How to complete this task: Copy out the material in full. Leave every line as it is.

Data section:

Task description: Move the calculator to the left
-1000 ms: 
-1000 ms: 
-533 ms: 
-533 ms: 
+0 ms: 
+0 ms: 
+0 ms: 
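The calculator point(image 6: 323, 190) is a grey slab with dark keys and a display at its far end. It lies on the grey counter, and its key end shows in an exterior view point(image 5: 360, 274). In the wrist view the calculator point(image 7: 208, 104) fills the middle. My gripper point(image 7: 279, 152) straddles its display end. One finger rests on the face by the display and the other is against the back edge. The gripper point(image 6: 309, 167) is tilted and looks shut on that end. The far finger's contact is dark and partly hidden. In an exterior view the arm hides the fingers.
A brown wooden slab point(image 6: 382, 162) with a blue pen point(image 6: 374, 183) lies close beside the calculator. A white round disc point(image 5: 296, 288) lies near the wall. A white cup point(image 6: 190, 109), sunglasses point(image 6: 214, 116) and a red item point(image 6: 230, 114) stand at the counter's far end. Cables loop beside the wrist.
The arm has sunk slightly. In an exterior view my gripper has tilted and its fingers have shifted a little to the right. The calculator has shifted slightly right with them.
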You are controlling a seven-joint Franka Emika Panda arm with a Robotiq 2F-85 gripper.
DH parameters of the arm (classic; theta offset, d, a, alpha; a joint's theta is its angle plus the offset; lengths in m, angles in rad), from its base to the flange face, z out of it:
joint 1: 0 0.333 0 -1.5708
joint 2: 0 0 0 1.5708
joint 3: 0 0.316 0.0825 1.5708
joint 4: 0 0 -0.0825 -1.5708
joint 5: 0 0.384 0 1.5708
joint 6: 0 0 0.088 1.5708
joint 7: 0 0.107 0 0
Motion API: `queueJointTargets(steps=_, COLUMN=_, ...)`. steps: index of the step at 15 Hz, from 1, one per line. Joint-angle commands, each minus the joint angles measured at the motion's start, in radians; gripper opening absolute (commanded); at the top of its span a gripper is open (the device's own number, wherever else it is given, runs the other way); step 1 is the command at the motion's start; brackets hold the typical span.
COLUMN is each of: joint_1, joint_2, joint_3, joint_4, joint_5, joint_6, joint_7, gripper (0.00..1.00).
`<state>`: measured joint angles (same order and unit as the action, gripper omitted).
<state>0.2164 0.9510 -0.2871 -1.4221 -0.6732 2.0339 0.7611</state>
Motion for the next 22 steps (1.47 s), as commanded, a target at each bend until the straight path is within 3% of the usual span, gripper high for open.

Output below:
Task description: Move the calculator to the left
-1000 ms: 
-1000 ms: 
-533 ms: 
-533 ms: 
+0 ms: 
+0 ms: 
+0 ms: 
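The calculator point(image 6: 323, 190) is a grey slab with dark keys and a display at its far end. It lies on the grey counter, and its key end shows in an exterior view point(image 5: 360, 274). In the wrist view the calculator point(image 7: 208, 104) fills the middle. My gripper point(image 7: 279, 152) straddles its display end. One finger rests on the face by the display and the other is against the back edge. The gripper point(image 6: 309, 167) is tilted and looks shut on that end. The far finger's contact is dark and partly hidden. In an exterior view the arm hides the fingers.
A brown wooden slab point(image 6: 382, 162) with a blue pen point(image 6: 374, 183) lies close beside the calculator. A white round disc point(image 5: 296, 288) lies near the wall. A white cup point(image 6: 190, 109), sunglasses point(image 6: 214, 116) and a red item point(image 6: 230, 114) stand at the counter's far end. Cables loop beside the wrist.
The arm has sunk slightly. In an exterior view my gripper has tilted and its fingers have shifted a little to the right. The calculator has shifted slightly right with them.
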You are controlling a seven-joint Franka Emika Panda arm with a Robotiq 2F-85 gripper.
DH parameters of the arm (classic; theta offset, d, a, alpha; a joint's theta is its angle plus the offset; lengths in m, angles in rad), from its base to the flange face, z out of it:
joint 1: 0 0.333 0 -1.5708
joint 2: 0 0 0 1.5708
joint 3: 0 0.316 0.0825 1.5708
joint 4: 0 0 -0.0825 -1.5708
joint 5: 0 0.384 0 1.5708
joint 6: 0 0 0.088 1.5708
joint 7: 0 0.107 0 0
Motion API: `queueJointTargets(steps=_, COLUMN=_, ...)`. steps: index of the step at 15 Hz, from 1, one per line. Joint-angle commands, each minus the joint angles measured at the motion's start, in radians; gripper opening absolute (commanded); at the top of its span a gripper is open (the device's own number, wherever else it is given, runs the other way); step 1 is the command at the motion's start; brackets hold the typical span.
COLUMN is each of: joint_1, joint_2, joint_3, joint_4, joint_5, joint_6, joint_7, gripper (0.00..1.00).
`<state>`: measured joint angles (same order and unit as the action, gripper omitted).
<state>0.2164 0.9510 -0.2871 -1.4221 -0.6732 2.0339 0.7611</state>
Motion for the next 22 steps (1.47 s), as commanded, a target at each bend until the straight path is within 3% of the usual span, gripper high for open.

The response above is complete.